Work required:
From the listing that follows, reproduce only the lines from the one holding "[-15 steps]" through the one holding "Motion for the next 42", both included, with no pictures.

Supplied records:
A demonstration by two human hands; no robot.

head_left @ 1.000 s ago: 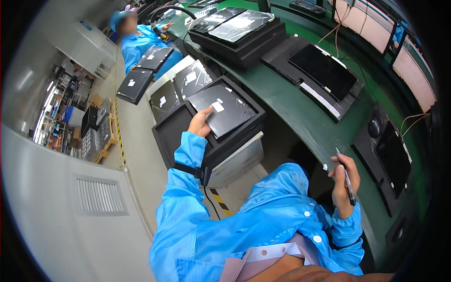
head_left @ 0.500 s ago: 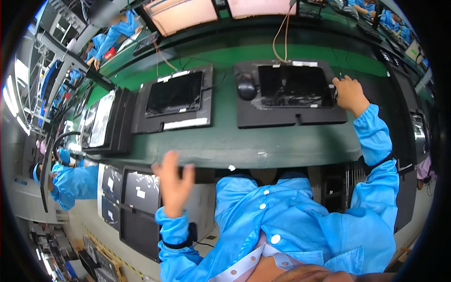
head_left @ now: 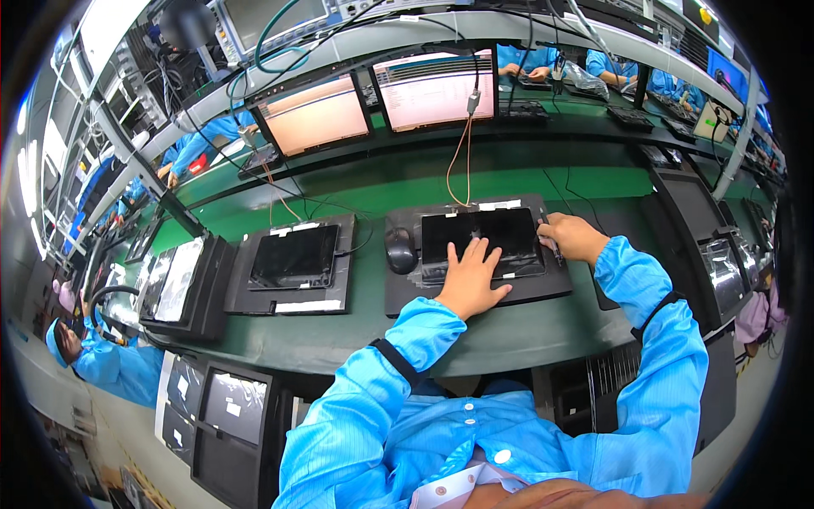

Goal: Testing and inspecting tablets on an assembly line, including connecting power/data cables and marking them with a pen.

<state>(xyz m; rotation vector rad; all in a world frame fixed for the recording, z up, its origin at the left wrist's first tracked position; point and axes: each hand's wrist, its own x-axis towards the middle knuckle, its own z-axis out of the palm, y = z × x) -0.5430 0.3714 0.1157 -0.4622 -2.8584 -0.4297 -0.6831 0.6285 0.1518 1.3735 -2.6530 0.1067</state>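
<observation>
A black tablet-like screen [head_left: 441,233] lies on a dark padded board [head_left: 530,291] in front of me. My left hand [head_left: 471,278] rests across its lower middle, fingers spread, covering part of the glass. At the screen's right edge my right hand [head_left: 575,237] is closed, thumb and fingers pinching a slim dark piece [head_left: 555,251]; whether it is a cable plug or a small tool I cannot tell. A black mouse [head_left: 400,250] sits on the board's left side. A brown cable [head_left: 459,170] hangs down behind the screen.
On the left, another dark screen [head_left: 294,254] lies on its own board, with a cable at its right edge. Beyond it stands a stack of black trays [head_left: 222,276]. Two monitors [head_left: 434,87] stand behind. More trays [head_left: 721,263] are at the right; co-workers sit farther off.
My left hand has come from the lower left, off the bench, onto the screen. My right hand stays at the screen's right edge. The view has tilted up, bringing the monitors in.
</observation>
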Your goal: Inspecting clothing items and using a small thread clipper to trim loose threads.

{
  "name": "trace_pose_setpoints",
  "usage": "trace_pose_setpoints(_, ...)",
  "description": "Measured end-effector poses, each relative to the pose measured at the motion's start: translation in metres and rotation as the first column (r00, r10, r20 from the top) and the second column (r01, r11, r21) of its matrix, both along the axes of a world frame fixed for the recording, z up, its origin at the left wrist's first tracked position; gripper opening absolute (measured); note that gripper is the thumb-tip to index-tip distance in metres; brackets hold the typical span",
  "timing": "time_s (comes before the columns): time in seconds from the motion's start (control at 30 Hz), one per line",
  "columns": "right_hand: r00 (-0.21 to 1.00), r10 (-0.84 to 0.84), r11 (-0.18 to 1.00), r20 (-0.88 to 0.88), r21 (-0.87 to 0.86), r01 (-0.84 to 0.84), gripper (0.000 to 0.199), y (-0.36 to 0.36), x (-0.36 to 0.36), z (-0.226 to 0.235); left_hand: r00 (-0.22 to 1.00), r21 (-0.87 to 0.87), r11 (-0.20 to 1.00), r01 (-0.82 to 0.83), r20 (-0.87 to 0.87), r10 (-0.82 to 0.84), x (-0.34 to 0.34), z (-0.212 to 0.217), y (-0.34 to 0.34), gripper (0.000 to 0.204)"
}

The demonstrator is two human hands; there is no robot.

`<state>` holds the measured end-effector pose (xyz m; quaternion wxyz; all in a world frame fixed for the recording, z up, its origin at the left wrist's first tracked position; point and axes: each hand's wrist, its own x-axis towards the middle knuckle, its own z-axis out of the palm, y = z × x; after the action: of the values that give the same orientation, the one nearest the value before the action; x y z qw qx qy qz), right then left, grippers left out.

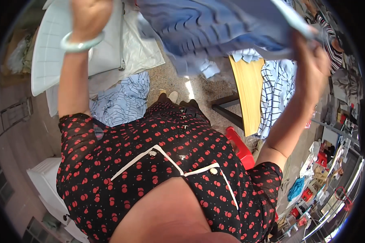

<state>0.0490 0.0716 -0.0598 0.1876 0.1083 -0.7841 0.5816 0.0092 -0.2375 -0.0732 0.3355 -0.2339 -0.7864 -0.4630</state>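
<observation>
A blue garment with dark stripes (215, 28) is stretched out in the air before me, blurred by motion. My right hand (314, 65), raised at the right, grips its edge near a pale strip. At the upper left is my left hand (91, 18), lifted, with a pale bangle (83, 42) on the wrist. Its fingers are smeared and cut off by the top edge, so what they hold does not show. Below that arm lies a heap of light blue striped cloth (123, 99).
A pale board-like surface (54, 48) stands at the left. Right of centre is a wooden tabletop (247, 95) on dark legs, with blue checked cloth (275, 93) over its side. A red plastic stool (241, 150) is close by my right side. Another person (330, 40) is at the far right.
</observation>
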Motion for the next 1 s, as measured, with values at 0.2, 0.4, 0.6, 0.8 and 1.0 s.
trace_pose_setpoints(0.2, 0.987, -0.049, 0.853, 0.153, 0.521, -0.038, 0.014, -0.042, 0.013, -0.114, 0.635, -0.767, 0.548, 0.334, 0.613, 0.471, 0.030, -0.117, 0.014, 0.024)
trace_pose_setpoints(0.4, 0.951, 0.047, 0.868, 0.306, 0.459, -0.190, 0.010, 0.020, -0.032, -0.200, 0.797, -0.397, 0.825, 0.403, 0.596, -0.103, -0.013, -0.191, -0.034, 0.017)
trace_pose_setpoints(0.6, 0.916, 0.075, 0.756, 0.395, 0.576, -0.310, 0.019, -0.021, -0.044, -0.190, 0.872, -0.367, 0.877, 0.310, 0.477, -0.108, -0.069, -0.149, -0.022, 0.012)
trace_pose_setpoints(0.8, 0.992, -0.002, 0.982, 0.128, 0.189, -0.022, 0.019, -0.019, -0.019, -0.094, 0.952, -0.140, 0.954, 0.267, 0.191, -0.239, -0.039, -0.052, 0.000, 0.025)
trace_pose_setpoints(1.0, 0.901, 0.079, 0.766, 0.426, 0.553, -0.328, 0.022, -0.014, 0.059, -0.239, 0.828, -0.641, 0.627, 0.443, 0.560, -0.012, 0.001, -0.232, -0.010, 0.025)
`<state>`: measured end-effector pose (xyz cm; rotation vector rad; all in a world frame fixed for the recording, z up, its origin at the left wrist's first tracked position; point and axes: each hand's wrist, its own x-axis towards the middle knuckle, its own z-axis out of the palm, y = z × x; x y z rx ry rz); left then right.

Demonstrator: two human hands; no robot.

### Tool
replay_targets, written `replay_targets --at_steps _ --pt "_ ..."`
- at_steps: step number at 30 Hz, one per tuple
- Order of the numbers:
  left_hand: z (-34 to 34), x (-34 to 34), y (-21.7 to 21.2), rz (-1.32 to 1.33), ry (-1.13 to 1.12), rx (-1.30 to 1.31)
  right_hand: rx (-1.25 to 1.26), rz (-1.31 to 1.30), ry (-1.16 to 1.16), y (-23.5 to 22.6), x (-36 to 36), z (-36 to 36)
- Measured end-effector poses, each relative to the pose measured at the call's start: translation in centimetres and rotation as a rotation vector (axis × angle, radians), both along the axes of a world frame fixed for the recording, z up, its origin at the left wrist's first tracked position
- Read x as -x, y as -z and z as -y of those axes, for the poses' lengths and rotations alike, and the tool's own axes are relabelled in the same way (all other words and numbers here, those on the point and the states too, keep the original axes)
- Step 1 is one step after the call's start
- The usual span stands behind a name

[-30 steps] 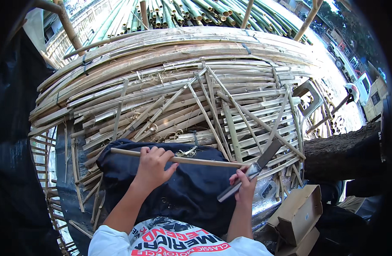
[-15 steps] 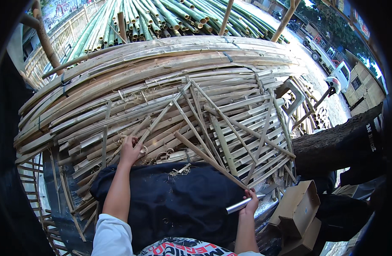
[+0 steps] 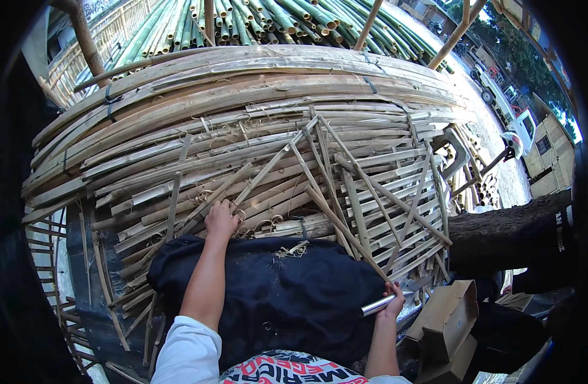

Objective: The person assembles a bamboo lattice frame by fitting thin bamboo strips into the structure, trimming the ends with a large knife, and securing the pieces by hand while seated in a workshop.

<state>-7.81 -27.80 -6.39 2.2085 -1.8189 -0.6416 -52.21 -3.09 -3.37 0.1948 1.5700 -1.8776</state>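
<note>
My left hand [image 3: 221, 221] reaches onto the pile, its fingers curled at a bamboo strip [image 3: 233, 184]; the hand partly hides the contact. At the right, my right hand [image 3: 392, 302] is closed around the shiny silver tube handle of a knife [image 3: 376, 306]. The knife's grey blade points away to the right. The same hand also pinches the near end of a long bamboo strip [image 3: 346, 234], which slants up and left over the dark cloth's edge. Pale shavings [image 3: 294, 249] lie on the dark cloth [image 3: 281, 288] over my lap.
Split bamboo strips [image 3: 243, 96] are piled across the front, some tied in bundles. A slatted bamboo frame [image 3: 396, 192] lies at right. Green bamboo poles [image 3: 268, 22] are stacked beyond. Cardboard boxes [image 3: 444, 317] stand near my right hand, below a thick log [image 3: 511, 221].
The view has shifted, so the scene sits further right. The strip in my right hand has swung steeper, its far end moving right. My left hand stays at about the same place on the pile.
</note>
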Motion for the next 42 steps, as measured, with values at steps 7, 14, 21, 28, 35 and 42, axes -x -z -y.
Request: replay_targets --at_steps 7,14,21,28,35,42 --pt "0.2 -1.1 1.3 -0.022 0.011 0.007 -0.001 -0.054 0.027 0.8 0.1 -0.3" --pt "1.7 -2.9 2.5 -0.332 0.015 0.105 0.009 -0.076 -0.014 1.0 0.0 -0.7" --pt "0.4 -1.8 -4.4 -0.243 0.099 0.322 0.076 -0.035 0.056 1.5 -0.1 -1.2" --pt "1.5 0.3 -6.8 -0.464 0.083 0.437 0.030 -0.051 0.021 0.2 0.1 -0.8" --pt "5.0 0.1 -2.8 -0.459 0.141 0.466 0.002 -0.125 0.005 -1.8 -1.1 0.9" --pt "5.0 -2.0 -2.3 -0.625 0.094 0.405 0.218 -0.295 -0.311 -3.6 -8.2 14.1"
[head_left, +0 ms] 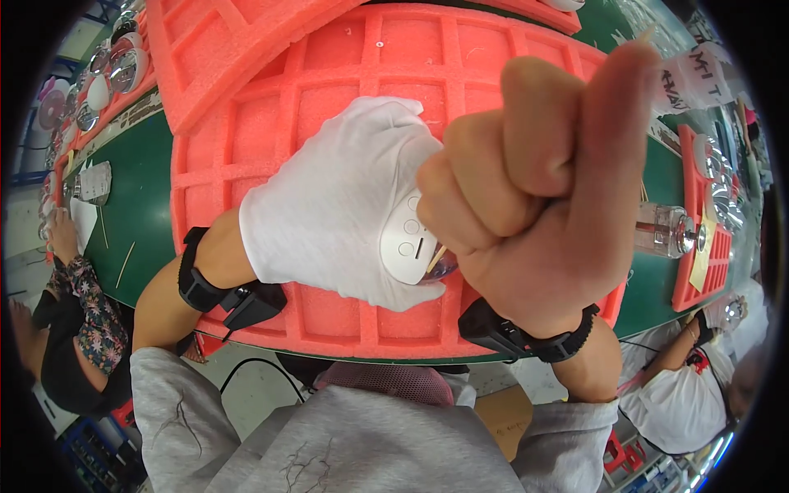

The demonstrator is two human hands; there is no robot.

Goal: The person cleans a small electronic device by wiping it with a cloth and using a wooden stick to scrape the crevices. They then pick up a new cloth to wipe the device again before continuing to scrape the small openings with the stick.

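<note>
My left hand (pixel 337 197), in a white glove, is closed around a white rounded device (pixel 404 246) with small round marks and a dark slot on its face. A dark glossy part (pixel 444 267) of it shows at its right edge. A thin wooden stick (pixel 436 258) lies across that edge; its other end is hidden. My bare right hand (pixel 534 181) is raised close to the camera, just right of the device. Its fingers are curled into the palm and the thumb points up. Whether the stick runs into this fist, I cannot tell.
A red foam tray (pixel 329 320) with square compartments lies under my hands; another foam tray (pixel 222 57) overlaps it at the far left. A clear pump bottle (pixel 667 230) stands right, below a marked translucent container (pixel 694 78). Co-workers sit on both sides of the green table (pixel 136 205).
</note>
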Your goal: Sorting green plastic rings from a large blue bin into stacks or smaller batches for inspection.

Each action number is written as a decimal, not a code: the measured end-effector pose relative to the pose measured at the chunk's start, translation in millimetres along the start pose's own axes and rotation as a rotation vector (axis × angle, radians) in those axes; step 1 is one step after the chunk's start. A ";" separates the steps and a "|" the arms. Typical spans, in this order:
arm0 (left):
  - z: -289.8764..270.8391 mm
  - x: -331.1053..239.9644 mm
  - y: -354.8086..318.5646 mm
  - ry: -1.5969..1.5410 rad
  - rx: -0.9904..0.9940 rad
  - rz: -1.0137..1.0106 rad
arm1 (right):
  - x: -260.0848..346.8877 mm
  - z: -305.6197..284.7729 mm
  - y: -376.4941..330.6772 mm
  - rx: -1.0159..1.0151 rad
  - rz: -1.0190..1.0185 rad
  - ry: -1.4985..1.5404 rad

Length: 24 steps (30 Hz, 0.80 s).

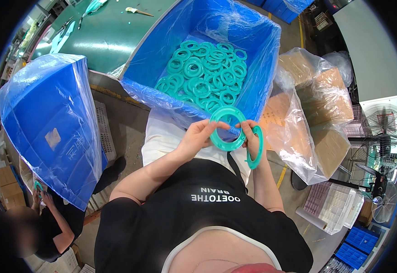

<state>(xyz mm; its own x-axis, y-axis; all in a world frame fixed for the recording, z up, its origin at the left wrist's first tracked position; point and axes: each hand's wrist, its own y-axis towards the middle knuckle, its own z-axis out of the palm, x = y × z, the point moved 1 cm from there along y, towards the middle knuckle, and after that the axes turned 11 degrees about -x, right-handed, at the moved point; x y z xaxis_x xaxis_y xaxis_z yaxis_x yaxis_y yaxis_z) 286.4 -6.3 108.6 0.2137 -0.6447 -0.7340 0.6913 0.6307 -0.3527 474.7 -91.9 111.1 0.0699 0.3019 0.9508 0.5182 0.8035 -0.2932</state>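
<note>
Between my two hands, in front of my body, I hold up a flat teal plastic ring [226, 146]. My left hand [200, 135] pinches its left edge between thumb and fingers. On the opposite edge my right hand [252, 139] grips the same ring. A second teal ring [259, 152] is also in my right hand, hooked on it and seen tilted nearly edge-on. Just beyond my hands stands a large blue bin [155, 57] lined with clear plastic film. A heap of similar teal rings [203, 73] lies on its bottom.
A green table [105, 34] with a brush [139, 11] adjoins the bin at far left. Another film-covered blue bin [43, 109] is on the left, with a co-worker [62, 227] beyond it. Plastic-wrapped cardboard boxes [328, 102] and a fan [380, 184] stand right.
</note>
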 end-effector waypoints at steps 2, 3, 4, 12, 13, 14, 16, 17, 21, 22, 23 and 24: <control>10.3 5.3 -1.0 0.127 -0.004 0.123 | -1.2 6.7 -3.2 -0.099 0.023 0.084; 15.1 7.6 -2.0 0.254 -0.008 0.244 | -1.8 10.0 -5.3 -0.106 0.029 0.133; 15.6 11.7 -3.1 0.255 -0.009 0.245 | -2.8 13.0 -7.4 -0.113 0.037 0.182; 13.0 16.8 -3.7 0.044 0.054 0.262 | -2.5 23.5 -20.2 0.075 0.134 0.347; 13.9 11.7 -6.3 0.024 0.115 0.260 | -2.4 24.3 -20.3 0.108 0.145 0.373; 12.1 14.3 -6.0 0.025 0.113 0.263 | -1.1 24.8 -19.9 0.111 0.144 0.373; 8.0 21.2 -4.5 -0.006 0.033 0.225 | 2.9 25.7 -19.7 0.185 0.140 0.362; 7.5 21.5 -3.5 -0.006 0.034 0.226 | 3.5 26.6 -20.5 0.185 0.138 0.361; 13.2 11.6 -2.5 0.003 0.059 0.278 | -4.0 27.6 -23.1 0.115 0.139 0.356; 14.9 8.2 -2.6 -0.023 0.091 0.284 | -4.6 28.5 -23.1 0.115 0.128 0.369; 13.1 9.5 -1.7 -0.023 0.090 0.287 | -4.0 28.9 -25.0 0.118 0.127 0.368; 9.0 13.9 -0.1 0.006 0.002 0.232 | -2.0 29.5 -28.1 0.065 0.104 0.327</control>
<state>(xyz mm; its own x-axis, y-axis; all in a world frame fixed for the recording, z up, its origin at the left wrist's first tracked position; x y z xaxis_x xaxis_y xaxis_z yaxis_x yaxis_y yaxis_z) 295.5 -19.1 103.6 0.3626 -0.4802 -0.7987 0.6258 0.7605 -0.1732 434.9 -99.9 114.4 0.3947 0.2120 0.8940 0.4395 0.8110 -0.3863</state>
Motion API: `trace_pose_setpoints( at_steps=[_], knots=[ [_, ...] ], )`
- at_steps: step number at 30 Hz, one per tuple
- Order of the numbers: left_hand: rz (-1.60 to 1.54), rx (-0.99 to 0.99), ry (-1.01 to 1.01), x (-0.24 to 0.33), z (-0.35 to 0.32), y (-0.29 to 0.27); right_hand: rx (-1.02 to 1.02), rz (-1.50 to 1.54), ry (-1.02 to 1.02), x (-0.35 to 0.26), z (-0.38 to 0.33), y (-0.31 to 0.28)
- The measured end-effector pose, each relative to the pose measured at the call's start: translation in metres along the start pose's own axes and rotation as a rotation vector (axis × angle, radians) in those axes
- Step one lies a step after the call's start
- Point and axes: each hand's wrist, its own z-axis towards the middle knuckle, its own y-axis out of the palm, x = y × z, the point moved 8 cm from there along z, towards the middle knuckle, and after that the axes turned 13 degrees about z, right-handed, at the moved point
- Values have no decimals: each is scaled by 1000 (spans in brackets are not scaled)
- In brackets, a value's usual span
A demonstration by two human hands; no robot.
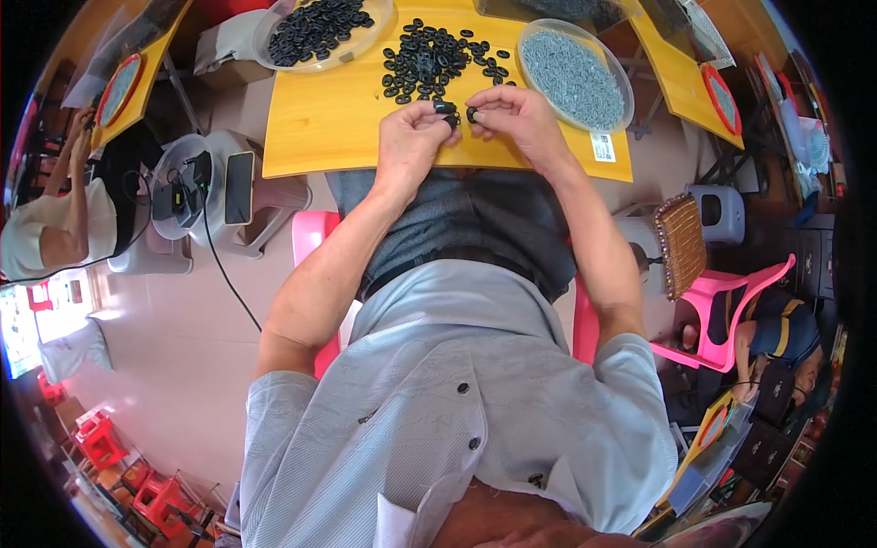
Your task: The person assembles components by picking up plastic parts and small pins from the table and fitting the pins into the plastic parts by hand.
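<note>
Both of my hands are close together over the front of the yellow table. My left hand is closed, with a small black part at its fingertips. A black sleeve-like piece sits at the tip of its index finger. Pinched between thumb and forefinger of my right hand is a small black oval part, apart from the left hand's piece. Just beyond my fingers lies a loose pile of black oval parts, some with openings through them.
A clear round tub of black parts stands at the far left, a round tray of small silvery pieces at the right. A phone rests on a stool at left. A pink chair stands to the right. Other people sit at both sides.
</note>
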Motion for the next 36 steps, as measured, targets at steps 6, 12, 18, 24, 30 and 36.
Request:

Response to the task:
[-15 steps] 
[+0 steps] 

Objective: The person assembles a bamboo lattice frame by fitting thin bamboo strips into the structure, trimming the ends with a large knife, and securing the pieces by hand while seated in a workshop.

<state>-7.81 -27.80 -6.39 2.2085 -1.8189 -0.6416 -52.21 -3.09 -3.37 0.1948 1.5700 -1.8776</state>
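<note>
My left hand [image 3: 221, 221] reaches onto the pile, its fingers curled at a bamboo strip [image 3: 233, 184]; the hand partly hides the contact. At the right, my right hand [image 3: 392, 302] is closed around the shiny silver tube handle of a knife [image 3: 376, 306]. The knife's grey blade points away to the right. The same hand also pinches the near end of a long bamboo strip [image 3: 346, 234], which slants up and left over the dark cloth's edge. Pale shavings [image 3: 294, 249] lie on the dark cloth [image 3: 281, 288] over my lap.
Split bamboo strips [image 3: 243, 96] are piled across the front, some tied in bundles. A slatted bamboo frame [image 3: 396, 192] lies at right. Green bamboo poles [image 3: 268, 22] are stacked beyond. Cardboard boxes [image 3: 444, 317] stand near my right hand, below a thick log [image 3: 511, 221].
The view has shifted, so the scene sits further right. The strip in my right hand has swung steeper, its far end moving right. My left hand stays at about the same place on the pile.
</note>
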Motion for the next 42 steps, as measured, with values at steps 7, 14, 21, 28, 35 and 42, axes -x -z -y.

The exercise was worked through completely.